What is required →
Repeat exactly each line of the data provided below.

+ + + +

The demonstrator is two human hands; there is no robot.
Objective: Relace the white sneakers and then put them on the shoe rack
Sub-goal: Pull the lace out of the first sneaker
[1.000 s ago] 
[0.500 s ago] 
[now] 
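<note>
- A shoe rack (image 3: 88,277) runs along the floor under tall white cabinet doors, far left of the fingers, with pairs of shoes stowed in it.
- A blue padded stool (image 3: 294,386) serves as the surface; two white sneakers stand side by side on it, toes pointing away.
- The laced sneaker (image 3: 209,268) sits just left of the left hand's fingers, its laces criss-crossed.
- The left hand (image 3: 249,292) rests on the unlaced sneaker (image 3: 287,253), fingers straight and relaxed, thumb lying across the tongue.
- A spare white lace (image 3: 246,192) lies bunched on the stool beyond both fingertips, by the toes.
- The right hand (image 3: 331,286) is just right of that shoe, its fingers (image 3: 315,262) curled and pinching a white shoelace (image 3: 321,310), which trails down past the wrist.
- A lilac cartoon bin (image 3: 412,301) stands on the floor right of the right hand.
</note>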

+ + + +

Your response →
The demonstrator is two human hands; there is no robot.
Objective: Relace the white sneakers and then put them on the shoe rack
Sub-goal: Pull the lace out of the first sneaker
[1.000 s ago] 
[0.500 s ago] 
[now] 
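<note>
- A shoe rack (image 3: 88,277) runs along the floor under tall white cabinet doors, far left of the fingers, with pairs of shoes stowed in it.
- A blue padded stool (image 3: 294,386) serves as the surface; two white sneakers stand side by side on it, toes pointing away.
- The laced sneaker (image 3: 209,268) sits just left of the left hand's fingers, its laces criss-crossed.
- The left hand (image 3: 249,292) rests on the unlaced sneaker (image 3: 287,253), fingers straight and relaxed, thumb lying across the tongue.
- A spare white lace (image 3: 246,192) lies bunched on the stool beyond both fingertips, by the toes.
- The right hand (image 3: 331,286) is just right of that shoe, its fingers (image 3: 315,262) curled and pinching a white shoelace (image 3: 321,310), which trails down past the wrist.
- A lilac cartoon bin (image 3: 412,301) stands on the floor right of the right hand.
</note>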

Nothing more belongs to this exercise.